Your septic system is made up of a collection of living organisms that digest and treat the waste generated by your household. Pouring pollutants down your drain can kill these organisms and cause damage to your septic system as well as other things. Whether you’re at the kitchen sink, the bathtub, or the utility sink, remember the following:
- If you have a clogged drain, avoid using chemical drain openers. To prevent this from happening, use hot water or a drain snake
- Never dump cooking oil or grease down the sink or toilet. It is never a good idea to flush oil-based paints, solvents, or huge quantities of harmful cleansers down the toilet. Even latex paint waste should be kept to a bare minimum. Disposal of rubbish should be avoided or limited to a minimum. Fats, grease, and particles will be considerably reduced in your septic tank, reducing the likelihood of your drainfield being clogged.

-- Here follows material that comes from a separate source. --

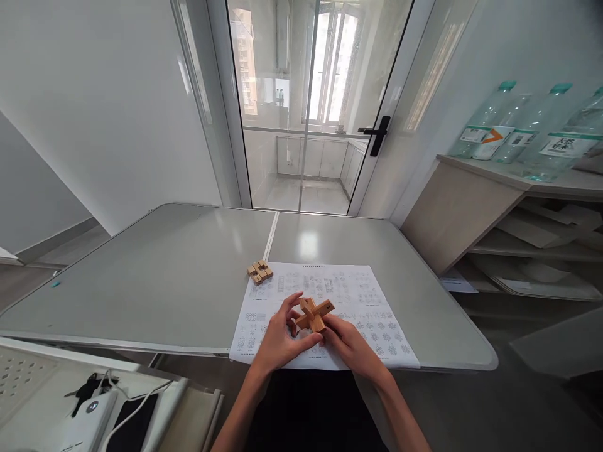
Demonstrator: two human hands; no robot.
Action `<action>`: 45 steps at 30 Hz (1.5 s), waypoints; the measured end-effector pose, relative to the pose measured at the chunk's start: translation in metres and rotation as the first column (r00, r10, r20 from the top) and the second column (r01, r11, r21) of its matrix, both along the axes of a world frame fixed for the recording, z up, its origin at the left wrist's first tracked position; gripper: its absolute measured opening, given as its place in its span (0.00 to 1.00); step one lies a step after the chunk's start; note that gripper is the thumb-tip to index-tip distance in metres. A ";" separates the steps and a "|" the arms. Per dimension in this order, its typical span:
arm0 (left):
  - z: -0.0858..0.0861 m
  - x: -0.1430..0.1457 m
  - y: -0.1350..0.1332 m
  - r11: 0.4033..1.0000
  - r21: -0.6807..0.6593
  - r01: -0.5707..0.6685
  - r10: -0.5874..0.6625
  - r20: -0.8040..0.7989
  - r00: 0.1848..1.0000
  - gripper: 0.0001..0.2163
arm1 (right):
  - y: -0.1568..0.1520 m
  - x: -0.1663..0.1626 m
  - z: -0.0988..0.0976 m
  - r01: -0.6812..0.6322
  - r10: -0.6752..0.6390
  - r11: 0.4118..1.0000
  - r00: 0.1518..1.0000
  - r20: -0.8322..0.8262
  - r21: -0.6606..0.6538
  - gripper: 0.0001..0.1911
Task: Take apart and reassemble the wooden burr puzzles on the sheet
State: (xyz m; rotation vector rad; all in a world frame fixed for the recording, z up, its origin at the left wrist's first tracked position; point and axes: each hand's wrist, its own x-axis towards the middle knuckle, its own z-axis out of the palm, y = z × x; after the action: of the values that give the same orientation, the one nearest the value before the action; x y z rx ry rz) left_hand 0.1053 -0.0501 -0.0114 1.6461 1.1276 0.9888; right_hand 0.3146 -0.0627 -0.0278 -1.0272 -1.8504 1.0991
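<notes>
A wooden burr puzzle (pixel 311 315), made of crossing bars, is held between my two hands above the printed sheet. My left hand (pixel 282 336) curls round its left side, with the thumb along the lower edge and the fingers partly behind it. At the lower right, my right hand (pixel 347 342) grips the puzzle with its fingertips; some of those fingers are hidden. The paper sheet (pixel 381 295) under my hands carries rows of small puzzle diagrams. Near its upper left corner lies a second wooden puzzle (pixel 260 272), a low cluster of small blocks.
A grey table (pixel 188 276) carries the sheet. At the lower left, a white surface (pixel 28 402) holds keys (pixel 87 392), a white power bank (pixel 89 420) with cables and a dark phone (pixel 132 424). Plastic bottles (pixel 518 135) stand on a shelf at right. A glass door (pixel 306 157) is behind.
</notes>
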 end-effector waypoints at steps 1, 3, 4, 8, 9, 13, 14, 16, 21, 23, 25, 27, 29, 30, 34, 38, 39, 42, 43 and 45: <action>0.001 0.000 0.000 1.000 0.007 -0.005 0.005 -0.003 1.000 0.40 | 0.000 0.000 0.000 -0.001 0.001 1.000 1.000 -0.003 -0.003 0.17; 0.002 0.000 -0.002 1.000 0.022 -0.011 0.011 -0.007 1.000 0.39 | 0.000 0.000 -0.001 -0.003 0.002 1.000 1.000 -0.003 -0.009 0.17; 0.002 0.000 -0.002 1.000 0.029 -0.011 0.012 -0.010 1.000 0.39 | 0.000 0.000 -0.001 -0.001 0.001 1.000 1.000 -0.002 -0.010 0.17; 0.003 0.000 -0.004 0.999 0.047 -0.016 0.017 -0.017 1.000 0.40 | 0.001 0.001 -0.004 0.009 -0.009 1.000 1.000 -0.004 -0.011 0.18; 0.003 0.000 -0.004 0.999 0.047 -0.018 0.019 -0.016 1.000 0.40 | 0.001 0.001 -0.005 0.008 -0.008 1.000 1.000 -0.005 -0.010 0.18; 0.003 0.000 -0.004 0.999 0.035 -0.025 0.025 -0.009 1.000 0.40 | 0.002 0.002 -0.007 0.006 -0.006 1.000 1.000 0.001 -0.014 0.17; 0.002 0.000 -0.004 0.999 0.032 -0.025 0.025 -0.007 1.000 0.40 | 0.002 0.002 -0.007 0.006 -0.006 1.000 1.000 0.002 -0.016 0.17; 0.001 0.000 -0.004 1.000 0.022 -0.019 0.019 0.001 1.000 0.39 | 0.001 0.002 -0.005 -0.003 0.003 1.000 1.000 0.005 -0.018 0.17; 0.000 -0.001 -0.003 0.999 -0.014 0.040 -0.040 0.043 0.998 0.40 | -0.002 0.003 0.002 -0.041 0.041 0.999 0.999 0.010 -0.011 0.17; 0.000 -0.001 -0.003 0.999 -0.011 0.039 -0.039 0.046 0.998 0.40 | -0.002 0.003 0.003 -0.044 0.044 0.999 0.999 0.011 -0.012 0.18; 0.000 -0.001 -0.004 1.000 0.002 0.022 -0.022 0.037 0.999 0.39 | -0.002 0.002 0.002 -0.043 0.043 0.999 0.999 0.008 -0.017 0.17; 0.000 -0.001 -0.005 1.000 0.020 0.009 -0.009 0.031 0.999 0.39 | -0.001 0.000 0.002 -0.026 0.026 0.999 1.000 0.002 -0.019 0.17; 0.000 0.000 -0.006 0.999 0.038 0.004 -0.005 0.030 1.000 0.38 | 0.000 -0.002 0.001 0.014 -0.015 0.999 1.000 -0.026 -0.030 0.17; 0.000 0.000 -0.006 0.999 0.044 0.001 -0.003 0.029 1.000 0.38 | 0.000 -0.003 0.001 0.043 -0.045 0.998 0.998 -0.051 -0.038 0.17; 0.000 0.001 -0.007 0.998 0.058 -0.027 0.028 -0.009 1.000 0.38 | 0.000 -0.002 0.000 0.161 -0.168 0.985 0.971 -0.172 -0.057 0.18; -0.003 0.002 -0.007 0.996 0.084 -0.034 0.041 -0.082 0.996 0.40 | -0.002 0.001 -0.002 0.271 -0.290 0.956 0.931 -0.223 -0.115 0.19; -0.004 0.002 -0.007 0.996 0.089 -0.030 0.039 -0.098 0.994 0.40 | -0.002 0.002 -0.003 0.276 -0.301 0.951 0.927 -0.222 -0.135 0.19; -0.006 0.002 -0.007 0.996 0.090 -0.013 0.024 -0.123 0.992 0.42 | -0.001 0.002 -0.005 0.225 -0.262 0.959 0.935 -0.238 -0.174 0.18; -0.007 0.002 -0.007 0.996 0.088 -0.006 0.017 -0.124 0.992 0.42 | -0.001 0.003 -0.005 0.204 -0.244 0.963 0.937 -0.249 -0.177 0.18; -0.007 0.001 -0.006 0.997 0.082 0.006 0.004 -0.121 0.993 0.43 | 0.000 0.003 -0.006 0.177 -0.221 0.968 0.938 -0.266 -0.180 0.17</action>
State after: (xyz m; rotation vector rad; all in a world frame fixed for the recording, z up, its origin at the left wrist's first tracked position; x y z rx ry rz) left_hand 0.1068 -0.0565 -0.0184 1.7931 1.1791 0.9561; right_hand 0.3176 -0.0631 -0.0341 -1.0569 -1.4189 1.2096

Own a recreational vehicle (RV), boat or mobile home?
When dealing with a clogged drain, stay away from chemical drain openers if possible. To prevent clogging, use hot water or a drain snake; Don’t ever flush cooking oil or grease down the toilet. It is never a good idea to flush oil-based paints, solvents, or huge amounts of harmful cleansers down the toilet. We should strive to reduce even latex paint waste. Disposal of rubbish should be eliminated or limited to a minimum. In turn, this will dramatically limit the quantity of fats, grease, and sediments that enter your septic tank and eventually block its drainfield; and
- The National Small Flows Clearinghouse’s Septic System Care hotline, which may be reached toll-free at 800-624-8301, has a factsheet on safe wastewater disposal for RV, boat, and mobile home owners and operators.
Maintain Your Drainfield
It is critical that you maintain the integrity of your drainfield, which is a component of your septic system that filters impurities from the liquid that emerges from your septic tank once it has been installed. Here are some things you should do to keep it in good condition:
- Parking: Do not park or drive on your drainfield at any time. Plan your tree plantings so that their roots do not grow into your drainfield or septic system. An experienced septic service provider can recommend the appropriate distance for your septic tank and surrounding landscaping, based on your specific situation. Locating Your Drainfield: Keep any roof drains, sump pumps, and other rainfall drainage systems away from the drainfield area. Excess water causes the wastewater treatment process to slow down or halt completely.
Household Products That Will Ruin Your Septic Tank!
Many people who have septic tanks are unaware of what they may and cannot flush down their toilets or down their sinks. It may come as a surprise to find just how delicate septic tanks are, and how many common household goods can cause harm to and/or block your septic tank if you don’t know what you’re doing. By keeping these things out from your drains, you can maintain your septic tank in good shape and avoid costly septic repairs down the road. Chemical Cleaners are a type of cleaning agent that uses chemicals to remove dirt and grime.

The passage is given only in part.